> What to work on
Your answer should consist solely of the lines from the first line of the data through the line with "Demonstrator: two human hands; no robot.", each reproduced exactly.
[Stored data — start]
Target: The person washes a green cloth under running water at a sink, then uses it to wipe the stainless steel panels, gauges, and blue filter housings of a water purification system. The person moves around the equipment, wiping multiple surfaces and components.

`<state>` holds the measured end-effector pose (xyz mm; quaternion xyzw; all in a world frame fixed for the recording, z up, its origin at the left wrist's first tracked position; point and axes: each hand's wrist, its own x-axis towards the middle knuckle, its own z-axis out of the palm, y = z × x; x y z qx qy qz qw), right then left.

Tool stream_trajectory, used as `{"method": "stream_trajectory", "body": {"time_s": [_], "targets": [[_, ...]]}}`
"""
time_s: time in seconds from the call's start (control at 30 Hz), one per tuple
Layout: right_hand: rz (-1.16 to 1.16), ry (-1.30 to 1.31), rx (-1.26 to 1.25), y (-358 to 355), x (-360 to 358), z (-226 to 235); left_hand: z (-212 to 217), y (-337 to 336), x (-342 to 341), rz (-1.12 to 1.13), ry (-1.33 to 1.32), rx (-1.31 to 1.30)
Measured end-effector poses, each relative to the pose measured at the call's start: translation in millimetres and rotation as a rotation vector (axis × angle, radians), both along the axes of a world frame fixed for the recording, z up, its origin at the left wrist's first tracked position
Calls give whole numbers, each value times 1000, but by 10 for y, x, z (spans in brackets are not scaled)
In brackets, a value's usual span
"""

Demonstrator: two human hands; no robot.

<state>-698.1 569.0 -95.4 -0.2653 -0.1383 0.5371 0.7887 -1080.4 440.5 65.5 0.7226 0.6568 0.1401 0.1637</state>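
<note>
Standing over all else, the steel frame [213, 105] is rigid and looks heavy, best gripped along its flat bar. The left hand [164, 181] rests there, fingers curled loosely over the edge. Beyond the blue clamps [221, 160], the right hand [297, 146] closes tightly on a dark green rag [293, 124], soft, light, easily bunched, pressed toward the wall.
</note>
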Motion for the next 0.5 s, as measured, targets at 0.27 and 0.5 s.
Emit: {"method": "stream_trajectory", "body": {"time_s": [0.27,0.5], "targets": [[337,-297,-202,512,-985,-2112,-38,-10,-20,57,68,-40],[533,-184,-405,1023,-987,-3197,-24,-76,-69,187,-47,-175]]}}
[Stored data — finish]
> Solution to this task
Target: The person washes a green cloth under running water at a sink, then uses it to wipe the stainless steel panels, gauges, and blue filter housings of a water purification system. The person moves around the equipment, wiping multiple surfaces and components.

`<state>` holds the measured end-effector pose (xyz mm; quaternion xyzw; all in a world frame fixed for the recording, z up, its origin at the left wrist's first tracked position; point and axes: each hand's wrist, its own x-axis towards the middle knuckle, its own z-axis out of the palm, y = z × x; x y z qx qy qz qw), right then left.

Tool stream_trajectory, used as `{"method": "stream_trajectory", "body": {"time_s": [_], "targets": [[_, ...]]}}`
"""
time_s: time in seconds from the call's start (control at 30 Hz), one per tuple
Layout: right_hand: rz (-1.16 to 1.16), ry (-1.30 to 1.31), rx (-1.26 to 1.25), y (-358 to 355), x (-360 to 358), z (-226 to 235); left_hand: z (-212 to 217), y (-337 to 336), x (-342 to 341), rz (-1.12 to 1.13), ry (-1.33 to 1.32), rx (-1.31 to 1.30)
Measured end-effector poses, each relative to the pose measured at the call's start: translation in millimetres and rotation as a rotation vector (axis × angle, radians), both along the axes of a world frame fixed for the recording, z up, its origin at the left wrist's first tracked position
Calls give whole numbers, each value times 1000, but by 10 for y, x, z (spans in brackets are not scaled)
In brackets, a value's usual span
"""

Demonstrator: two human hands; no robot.

Work on the exercise is complete.